Why Prey Quality Matters for Survival
For an endangered species with fewer than 350 individuals remaining, the quality of available food has consequences that go far beyond daily nutrition. Right whales need enormous caloric reserves to reproduce. Females must build up enough energy to sustain pregnancy and then nurse a calf for about a year. When prey is scarce or low in fat, females take longer between pregnancies, and calves may be born smaller and less robust.
The energy math is unforgiving. Bioenergetic models estimate that daily intake needs range from roughly 1,800 to 2,100 megajoules depending on the whale’s age, sex, and reproductive status.
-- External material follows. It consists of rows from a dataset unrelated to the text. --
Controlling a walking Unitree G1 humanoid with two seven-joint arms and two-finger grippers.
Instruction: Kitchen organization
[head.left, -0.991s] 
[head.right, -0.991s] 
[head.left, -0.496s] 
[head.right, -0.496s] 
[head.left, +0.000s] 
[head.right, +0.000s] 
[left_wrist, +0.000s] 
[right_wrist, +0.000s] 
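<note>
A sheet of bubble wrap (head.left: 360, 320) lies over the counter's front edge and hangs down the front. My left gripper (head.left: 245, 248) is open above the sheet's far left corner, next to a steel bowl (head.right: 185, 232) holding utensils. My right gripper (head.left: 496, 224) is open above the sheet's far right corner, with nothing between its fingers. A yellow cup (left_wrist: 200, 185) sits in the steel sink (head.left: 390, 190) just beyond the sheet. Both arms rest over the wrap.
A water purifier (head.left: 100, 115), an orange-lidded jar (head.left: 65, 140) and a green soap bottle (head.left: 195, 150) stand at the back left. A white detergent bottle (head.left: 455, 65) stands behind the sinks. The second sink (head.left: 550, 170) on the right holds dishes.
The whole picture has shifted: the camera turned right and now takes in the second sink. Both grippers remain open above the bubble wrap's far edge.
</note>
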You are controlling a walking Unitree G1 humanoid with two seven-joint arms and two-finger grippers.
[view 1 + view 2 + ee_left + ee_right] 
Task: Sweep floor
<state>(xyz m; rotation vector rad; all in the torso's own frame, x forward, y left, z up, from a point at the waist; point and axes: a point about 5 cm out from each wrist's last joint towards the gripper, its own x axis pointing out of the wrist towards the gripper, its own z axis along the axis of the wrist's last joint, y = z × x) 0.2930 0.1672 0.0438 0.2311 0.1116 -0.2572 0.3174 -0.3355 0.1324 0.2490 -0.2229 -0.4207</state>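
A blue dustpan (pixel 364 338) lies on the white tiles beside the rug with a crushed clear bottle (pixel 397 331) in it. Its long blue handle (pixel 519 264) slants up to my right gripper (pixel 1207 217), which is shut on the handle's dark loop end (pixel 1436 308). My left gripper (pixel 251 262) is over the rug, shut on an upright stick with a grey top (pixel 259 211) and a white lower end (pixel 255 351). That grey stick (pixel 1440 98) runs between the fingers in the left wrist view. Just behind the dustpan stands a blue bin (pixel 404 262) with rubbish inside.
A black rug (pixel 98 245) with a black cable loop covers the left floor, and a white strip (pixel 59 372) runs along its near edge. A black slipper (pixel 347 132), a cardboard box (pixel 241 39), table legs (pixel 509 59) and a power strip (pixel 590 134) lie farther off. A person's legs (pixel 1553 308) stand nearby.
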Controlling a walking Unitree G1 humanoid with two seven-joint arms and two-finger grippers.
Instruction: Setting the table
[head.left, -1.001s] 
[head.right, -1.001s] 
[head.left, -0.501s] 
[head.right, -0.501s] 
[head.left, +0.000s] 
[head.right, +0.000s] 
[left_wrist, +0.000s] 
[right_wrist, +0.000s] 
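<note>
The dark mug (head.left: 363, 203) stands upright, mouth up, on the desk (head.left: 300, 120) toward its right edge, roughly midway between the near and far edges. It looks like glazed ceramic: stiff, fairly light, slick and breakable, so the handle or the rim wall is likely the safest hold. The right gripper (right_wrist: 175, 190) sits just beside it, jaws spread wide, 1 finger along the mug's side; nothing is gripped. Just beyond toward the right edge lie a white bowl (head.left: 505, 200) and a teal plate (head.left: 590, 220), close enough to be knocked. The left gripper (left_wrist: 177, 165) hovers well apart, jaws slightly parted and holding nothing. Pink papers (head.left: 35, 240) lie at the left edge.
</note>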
That translates to the 425 to 570 kilograms of copepods mentioned earlier, but only if those copepods are of average fat content. If the available copepods are smaller or leaner, the whale needs to find and consume even more of them, spending more energy in the process.
This is part of why the northward shift matters. Copepods in the Gulf of St. Lawrence are physically larger and carry substantially more fat than those in the Gulf of Maine. Even a modest increase in copepod body length, roughly 0.3 millimeters, can double or triple the energy each individual provides. For a whale that eats millions of copepods a day, that difference compounds enormously. The tradeoff is that the Gulf of St. Lawrence brings new risks, including ship traffic and fishing gear in areas where protections were not historically in place, because no one expected right whales to be there.